Nifty's Model Context Protocol (MCP) server is the ideal way for AI assistants to interact with Nifty.
With Nifty's MCP server, you can empower all aspects of your workflow, such as:
Read the current state of a project and generate a stakeholder report
Convert AI assistant conversation into a task to capture actionable momentum
Message in Nifty from within your LLM to add context to the content populated via MCP
Display and track your agentic workflow progress within a task board
Identify abandoned tasks across projects that have no assignee, due date, or other indicators of progress
The Benefits of Nifty's MCP Server
Nifty's MCP server was built to maximize your AI experience in a variety of ways:
Token Efficient: We rearchitected Nifty's technology to be AI-native to minimize your token usage with every request.
Broad Scope: Our ever-expanding scope of what can be achieved via MCP allows you to touch the full breadth of your workflow.

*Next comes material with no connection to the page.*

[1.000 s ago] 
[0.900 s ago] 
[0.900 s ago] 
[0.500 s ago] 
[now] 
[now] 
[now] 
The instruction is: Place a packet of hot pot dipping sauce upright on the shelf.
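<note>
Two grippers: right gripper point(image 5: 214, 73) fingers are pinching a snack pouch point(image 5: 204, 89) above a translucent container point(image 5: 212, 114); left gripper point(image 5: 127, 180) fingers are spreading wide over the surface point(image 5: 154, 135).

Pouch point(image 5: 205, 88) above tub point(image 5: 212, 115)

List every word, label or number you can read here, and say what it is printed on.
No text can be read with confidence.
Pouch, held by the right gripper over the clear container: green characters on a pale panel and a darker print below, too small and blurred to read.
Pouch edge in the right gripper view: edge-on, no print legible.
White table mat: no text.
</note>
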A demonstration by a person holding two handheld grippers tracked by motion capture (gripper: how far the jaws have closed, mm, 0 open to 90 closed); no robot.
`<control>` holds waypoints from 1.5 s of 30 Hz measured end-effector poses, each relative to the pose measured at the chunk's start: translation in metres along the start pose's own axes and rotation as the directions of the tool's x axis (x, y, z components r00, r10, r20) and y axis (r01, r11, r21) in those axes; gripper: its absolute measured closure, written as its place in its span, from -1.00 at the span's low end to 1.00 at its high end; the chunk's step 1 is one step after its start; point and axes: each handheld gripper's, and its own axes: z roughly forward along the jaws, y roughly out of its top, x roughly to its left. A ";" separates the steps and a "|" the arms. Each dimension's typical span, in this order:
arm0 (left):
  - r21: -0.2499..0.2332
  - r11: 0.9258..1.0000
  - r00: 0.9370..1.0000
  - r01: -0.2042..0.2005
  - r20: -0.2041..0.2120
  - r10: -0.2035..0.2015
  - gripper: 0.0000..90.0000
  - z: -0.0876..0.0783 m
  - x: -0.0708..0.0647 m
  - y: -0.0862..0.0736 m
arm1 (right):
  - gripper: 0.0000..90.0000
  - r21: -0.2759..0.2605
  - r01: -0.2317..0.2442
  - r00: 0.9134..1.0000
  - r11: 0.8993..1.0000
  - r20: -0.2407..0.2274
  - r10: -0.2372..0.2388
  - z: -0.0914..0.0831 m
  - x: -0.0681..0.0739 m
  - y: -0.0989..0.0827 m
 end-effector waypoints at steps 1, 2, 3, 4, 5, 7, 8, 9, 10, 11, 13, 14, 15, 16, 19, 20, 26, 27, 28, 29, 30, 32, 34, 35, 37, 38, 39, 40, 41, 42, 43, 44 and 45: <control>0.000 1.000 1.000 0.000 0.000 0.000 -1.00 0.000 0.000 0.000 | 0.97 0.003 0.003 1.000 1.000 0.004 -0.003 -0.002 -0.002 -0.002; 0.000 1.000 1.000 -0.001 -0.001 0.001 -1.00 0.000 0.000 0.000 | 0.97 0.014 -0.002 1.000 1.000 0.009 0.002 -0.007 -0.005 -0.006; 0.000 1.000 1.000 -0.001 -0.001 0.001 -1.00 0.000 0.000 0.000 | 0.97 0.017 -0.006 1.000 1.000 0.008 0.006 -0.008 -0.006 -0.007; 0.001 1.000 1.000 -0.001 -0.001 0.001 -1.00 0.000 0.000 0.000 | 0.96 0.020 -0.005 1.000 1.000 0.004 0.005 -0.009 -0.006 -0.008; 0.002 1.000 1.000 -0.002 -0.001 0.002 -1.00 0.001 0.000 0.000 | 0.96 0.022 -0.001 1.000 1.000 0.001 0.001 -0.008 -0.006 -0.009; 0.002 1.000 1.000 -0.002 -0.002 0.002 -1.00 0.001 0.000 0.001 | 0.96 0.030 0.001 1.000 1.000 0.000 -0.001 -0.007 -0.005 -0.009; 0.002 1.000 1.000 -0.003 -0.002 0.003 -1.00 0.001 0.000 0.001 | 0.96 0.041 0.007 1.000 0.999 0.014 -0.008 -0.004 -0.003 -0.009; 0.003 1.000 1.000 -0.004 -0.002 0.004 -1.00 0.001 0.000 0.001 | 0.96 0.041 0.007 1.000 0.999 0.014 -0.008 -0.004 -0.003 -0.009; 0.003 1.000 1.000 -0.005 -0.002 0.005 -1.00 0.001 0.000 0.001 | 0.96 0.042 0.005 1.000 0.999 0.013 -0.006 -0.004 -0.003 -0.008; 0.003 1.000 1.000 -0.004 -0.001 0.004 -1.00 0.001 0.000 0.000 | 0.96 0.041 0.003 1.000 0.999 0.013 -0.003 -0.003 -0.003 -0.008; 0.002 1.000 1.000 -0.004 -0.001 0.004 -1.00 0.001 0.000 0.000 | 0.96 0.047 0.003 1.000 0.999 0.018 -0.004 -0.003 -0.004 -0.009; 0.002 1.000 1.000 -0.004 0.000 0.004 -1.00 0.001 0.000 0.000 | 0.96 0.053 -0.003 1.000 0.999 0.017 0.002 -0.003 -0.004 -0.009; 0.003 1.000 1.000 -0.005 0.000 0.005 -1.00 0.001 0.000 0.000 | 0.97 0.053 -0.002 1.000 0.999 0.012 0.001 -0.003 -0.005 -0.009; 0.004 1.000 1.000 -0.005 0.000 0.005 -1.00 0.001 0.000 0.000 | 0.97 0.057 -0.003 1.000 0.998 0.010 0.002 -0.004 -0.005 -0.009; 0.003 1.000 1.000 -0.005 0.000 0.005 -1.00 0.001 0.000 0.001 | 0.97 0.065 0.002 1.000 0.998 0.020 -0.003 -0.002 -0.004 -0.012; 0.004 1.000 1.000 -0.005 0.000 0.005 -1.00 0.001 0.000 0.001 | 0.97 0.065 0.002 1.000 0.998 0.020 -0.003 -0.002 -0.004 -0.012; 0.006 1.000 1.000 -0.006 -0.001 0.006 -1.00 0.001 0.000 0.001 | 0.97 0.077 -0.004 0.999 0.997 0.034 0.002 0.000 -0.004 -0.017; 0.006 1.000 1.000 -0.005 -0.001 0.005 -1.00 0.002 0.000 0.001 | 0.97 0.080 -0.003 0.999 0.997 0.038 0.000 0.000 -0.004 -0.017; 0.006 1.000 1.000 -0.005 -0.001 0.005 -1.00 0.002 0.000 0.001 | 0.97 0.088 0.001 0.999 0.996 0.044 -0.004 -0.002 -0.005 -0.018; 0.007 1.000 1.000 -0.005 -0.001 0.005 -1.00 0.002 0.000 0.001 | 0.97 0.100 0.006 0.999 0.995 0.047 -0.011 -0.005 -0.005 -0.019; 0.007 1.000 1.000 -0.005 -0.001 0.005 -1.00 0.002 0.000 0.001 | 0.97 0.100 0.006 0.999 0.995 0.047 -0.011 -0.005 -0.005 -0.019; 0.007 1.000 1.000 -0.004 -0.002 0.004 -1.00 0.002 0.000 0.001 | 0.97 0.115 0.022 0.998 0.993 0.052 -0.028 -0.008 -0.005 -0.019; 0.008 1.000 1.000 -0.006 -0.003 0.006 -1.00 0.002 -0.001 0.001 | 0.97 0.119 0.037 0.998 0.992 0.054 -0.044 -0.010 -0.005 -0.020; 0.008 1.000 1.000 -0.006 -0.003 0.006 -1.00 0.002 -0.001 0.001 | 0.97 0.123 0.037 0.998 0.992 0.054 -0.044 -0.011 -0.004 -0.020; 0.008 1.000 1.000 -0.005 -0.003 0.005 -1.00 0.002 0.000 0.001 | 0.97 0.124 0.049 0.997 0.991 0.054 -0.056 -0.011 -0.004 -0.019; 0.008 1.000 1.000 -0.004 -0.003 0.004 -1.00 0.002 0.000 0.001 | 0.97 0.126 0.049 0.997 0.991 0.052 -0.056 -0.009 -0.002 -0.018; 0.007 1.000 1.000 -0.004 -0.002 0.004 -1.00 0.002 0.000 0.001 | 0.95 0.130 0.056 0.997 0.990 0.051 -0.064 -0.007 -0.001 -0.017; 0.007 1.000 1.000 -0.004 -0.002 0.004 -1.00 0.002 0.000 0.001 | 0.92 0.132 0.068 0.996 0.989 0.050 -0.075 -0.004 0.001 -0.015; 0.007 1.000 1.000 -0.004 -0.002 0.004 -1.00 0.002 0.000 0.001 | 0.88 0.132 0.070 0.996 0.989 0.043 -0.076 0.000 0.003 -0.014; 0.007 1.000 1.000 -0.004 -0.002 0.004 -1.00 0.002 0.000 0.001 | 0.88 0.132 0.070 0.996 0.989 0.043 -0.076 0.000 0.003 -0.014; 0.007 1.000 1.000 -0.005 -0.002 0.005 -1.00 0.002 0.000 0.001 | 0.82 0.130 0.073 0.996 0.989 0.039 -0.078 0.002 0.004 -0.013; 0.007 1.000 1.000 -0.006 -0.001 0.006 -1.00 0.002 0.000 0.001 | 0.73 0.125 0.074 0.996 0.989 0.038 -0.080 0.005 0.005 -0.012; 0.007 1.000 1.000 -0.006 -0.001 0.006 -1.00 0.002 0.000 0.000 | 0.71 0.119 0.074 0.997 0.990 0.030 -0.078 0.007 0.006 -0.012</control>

Easy Install (coming soon): Click to install, no need to manage your config file or run scripts.
Nifty's MCP Scope Includes:
Members
Portfolios
Projects
Lists
Statuses
Tasks
Tags
Dates
Custom Fields (coming soon)
Messages
Docs (coming soon)
Setting Up Nifty's MCP
Nifty's MCP implementation varies based on the LLM you're using. Be sure to follow the guide to your LLM to correctly install Nifty's MCP.

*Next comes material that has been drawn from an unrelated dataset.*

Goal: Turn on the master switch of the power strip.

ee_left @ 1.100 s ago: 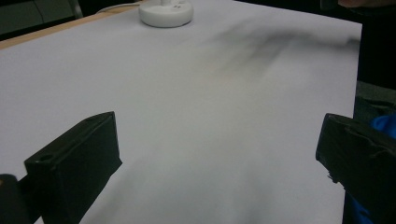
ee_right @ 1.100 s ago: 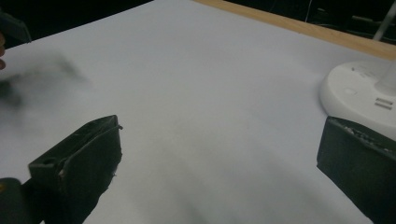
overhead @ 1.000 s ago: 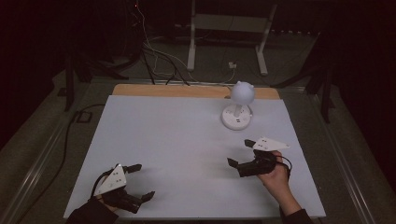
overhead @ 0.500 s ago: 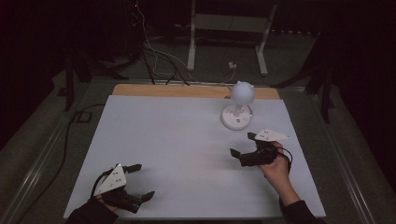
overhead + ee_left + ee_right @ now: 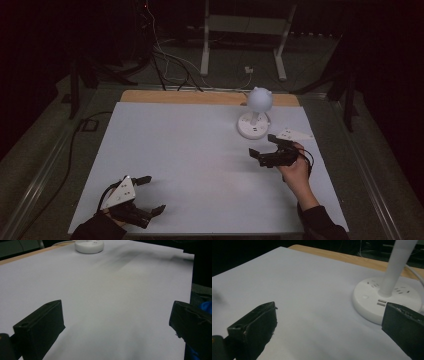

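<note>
A white desk lamp [image 5: 255, 115] with a round socket base [image 5: 384, 298] and a ball-shaped head stands at the back right of the white table [image 5: 190, 150]. My right gripper [image 5: 264, 146] hovers open just in front of and right of the lamp base, jaws wide apart, nothing between them. At the front left corner my left gripper [image 5: 152, 195] rests open and holds nothing. The lamp base [image 5: 89, 245] shows far off in the left gripper view.
A wooden strip [image 5: 200, 97] runs along the table's far edge. Behind it on the dark floor lie cables [image 5: 165, 65] and a white stand's legs [image 5: 245, 45]. A cable [image 5: 75, 150] trails down the left side.
The right gripper has moved forward and slightly right, closer to the lamp base. The left gripper has stayed in place.
</note>
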A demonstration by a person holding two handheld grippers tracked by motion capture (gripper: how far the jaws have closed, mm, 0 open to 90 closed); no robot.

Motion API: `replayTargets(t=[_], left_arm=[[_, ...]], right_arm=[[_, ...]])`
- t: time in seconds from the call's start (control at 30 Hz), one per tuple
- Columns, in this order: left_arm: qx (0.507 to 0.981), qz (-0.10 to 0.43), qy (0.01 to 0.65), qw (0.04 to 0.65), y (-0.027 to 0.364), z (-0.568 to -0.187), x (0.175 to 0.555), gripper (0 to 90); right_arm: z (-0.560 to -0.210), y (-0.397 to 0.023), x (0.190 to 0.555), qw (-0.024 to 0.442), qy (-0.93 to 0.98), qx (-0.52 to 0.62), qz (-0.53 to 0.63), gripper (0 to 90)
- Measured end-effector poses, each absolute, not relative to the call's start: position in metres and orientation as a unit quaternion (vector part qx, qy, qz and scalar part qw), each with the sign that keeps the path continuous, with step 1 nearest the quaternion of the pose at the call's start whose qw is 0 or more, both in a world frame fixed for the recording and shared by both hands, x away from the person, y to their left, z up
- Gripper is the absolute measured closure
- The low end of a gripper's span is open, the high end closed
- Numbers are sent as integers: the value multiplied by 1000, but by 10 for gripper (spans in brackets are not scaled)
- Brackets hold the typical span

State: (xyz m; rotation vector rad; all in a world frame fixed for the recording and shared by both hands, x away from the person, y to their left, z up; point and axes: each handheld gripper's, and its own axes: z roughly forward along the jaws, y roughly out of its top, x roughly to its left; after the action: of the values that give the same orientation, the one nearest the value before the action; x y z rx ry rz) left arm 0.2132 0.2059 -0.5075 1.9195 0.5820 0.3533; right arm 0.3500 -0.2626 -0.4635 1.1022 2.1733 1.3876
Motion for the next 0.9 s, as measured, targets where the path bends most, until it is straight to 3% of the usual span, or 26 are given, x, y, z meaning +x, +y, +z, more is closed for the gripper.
replayTargets(t=[0.9], left_arm=[[803, 149, 243, 523, 206, -508, 213, 2]], right_arm=[[-463, -278, 402, 177, 754, 435, 460, 0]])
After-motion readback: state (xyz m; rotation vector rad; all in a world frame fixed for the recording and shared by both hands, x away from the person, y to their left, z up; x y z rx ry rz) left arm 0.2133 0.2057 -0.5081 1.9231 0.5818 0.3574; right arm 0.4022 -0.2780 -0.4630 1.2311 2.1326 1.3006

For all installs, you'll want to start by accessing the Settings option in your dropdown menu and locating the MCP & AI Assistants tab in your sidebar.
App Scopes
When integrating with the MCP, you'll be prompted to select a scope based on your needs. The below will help you understand the different scope types.
Read only
Can only retrieve/view data (list, get, search)
Cannot create, update, or delete anything
Good for: dashboards, reporting, auditing, or giving your LLM visibility without risk of changes
Full Access
Can read and write — create, update, delete, and retrieve anything the MCP server supports
No restrictions on what actions can be taken
Good for: power users who want their LLM to take full action on their behalf
Custom
You select which specific permissions to grant
Best when you know exactly what the token will be used for
Good for: situations where you want your LLM to do some things but not others — e.g. create tasks but never delete projects
Claude Desktop via OAuth
Follow the below steps to add a custom connector for the Nifty MCP in Claude.
Start by opening your Claude desktop app and go to Settings within your Profile.
Next, navigate to Connectors in the settings sidebar and Add a new custom connector.
Copy the MCP Server and Client ID details from step one in Nifty as seen below.
Add these details into the Add custom connector pop up then Add the connector.
Following this step, you will be requested to log into Nifty and approve Claude's access. Restart the Claude desktop app and give the Claude a prompt such as "What's the latest task updated in Nifty".
Cursor / Custom
Cursor / Custom implementations will require you to add a small amount of code into the config file of your LLM, but first, you'll need to create a token.
Add Your Code to the Config
Copy the code snippet with the copy icon to the right of the text box.
Cursor Config
From inside of the Cursor desktop app, select Settings. In the Settings sidebar, select Tools & MCPs and Add Custom MCP.
A sidebar editor will open for you to paste the code snippet into the config file. Note that the {mcpServers:} code may already be there, meaning you can remove the duplicate of this code when pasting the code snippet from Nifty.
Save the added code and restart the Cursor desktop app.
Final Steps
Back in Nifty, select I pasted it.
Restart your LLM and send a prompt for the Nifty MCP, after which you can Test your connection to confirm that your token was properly added into the config.
The two most common errors faced in this step are either
Code added to the incorrect place of the config file
Failure to restart your AI client application following the code addition to the config file
In addition to this test, you can try prompting your LLM to interact with Nifty via the MCP, at which point your AI assistant will verify if it is able to reach the Nifty MCP server.
OpenAI Custom App via OAuth
For the MCP beta, you'll need to create an OAuth app in ChatGPT.
Creating a ChatGPT app in Nifty
Copy the URL in Step 1 of the ChatGPT connection steps, then go to the App Center in Nifty.
Navigate to the Integrate with API tab and Create app.
Name the app ChatGPT and add the Redirect URI copied from before. Select your scope and Create app.
Be sure to save your Client ID and Client Secret, as you will need them for the next step in creating the ChatGPT app.
Creating a Nifty App in ChatGPT Browser
Start by navigating to the Profile of ChatGPT in the browser app and go to Settings.
In the Apps section of Settings, go to Advanced settings.
Enable Developer mode, then select Create app.
In the New App screen, title the app Nifty and place the copied URI in the Connection field. Click the tickbox, and click on Advanced OAuth settings.
In advanced OAuth settings, input your Client ID and Client Secret below the Callback URL, then Create the app which will prompt you to sign into Nifty.
After the app is created, log into Nifty via the ChatGPT interface to complete the integration.